Google also said that it was installing eight pods of the TPUv4 systems in its Mayes County, Oklahoma datacenter, which is kissing 9 exaflops of aggregate compute capacity, for use by its Google Cloud arm so researchers and enterprises would have access to the same kind and capacity of compute that Google has to do its own internal AI development and production.

Google has operated datacenters in Mayes County, which is northeast of Tulsa, since 2007 and has invested $4.4 billion in facilities there since that time. It is located in the geographic center of the United States – well a little south and west of it – and that makes it useful because of the relatively short latencies to a lot of the country.

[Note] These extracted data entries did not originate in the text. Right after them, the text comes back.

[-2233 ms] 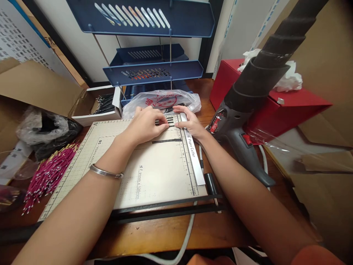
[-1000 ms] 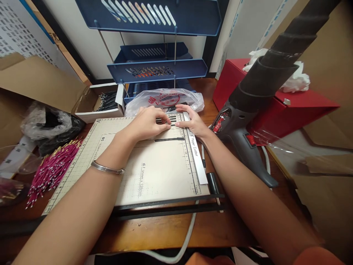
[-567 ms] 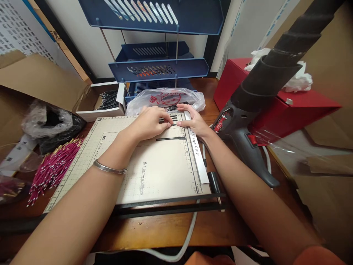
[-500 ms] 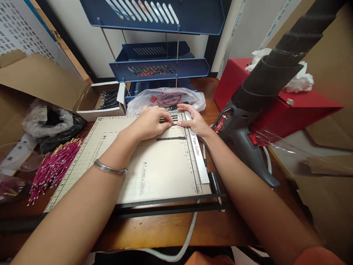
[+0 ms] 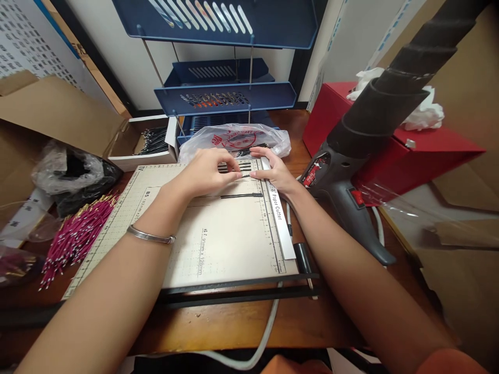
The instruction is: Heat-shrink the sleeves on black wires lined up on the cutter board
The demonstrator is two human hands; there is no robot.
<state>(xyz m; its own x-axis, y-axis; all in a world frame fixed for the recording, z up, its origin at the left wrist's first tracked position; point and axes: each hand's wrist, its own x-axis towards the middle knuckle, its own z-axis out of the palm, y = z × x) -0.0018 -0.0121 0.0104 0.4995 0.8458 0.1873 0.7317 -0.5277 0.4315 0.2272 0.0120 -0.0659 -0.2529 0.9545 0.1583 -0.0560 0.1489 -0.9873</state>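
Pinching a thin black wire [image 5: 246, 176] on the paper cutter [image 5: 234, 239]: left hand [image 5: 210, 169], fingers narrow. Right hand [image 5: 275, 172]: fingers wide apart, thumb at the wire's end.

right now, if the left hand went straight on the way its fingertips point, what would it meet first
Probably the thumb of the right hand, with a thin black strip in the gap; depth is unclear.

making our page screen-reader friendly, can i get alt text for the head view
Bare left hand and right hand flank a thin dark strip on a cream paper cutter. Magenta wires lie to its left, a red box to its right.
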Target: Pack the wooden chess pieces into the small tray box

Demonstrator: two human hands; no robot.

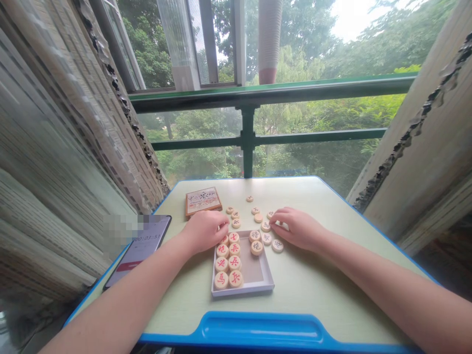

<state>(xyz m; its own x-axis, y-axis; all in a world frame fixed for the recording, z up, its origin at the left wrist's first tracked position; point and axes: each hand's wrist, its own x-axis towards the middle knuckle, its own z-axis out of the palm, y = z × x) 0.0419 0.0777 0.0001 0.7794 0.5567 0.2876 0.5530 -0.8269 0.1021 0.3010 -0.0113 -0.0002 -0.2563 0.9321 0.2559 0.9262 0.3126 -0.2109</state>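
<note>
A shallow white box tray [258, 280] lies on the pale green desk [324, 290], with several round wooden chess pieces [228, 263] in rows along its left side. More loose pieces [258, 216] lie scattered just beyond the tray. My left hand [204, 230] rests curled at the tray's far left corner, fingers closed near a piece. My right hand [298, 228] lies on the desk right of the loose pieces, fingertips pinched at one piece.
The box lid [202, 200] with printed characters lies at the far left of the desk. A phone [138, 250] showing a timer lies on the left edge. A blue pen groove [261, 329] runs along the near edge. Green window rails stand beyond.
</note>
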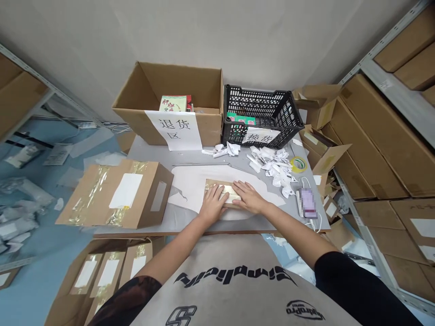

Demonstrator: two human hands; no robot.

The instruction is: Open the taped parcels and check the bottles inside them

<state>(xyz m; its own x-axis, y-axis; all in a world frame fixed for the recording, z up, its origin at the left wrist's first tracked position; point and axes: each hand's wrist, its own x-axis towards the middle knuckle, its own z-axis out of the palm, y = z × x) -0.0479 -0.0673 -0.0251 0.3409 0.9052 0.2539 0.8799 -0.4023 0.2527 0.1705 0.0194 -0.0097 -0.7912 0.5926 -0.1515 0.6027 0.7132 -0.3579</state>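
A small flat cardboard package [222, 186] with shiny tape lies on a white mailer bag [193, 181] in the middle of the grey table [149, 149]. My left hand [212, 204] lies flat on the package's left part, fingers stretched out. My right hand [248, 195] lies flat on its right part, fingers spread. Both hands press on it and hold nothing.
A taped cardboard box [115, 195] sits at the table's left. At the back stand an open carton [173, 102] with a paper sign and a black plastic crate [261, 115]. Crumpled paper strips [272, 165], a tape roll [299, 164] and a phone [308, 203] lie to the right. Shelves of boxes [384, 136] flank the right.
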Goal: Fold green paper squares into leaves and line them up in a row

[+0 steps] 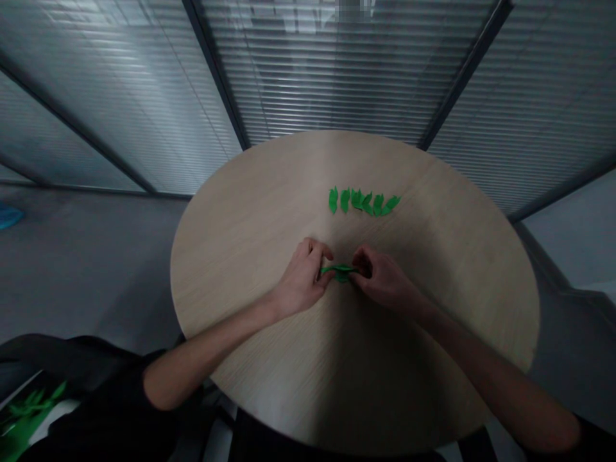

And now, by definition, Mayes County has one of the largest assemblages of iron to drive AI workloads on the planet. (If the eight TPUv4 pods were networked together and work could span all at simultaneously, we could possibly say “the largest” unequivocally. . . . Google surely did, as you will see in the quote below.)

During his keynote address, Sundar Pichai, who is chief executive officer of the Google and also of its parent company, Alphabet, mentioned in passing that the TPUv4 pods were in preview on its cloud.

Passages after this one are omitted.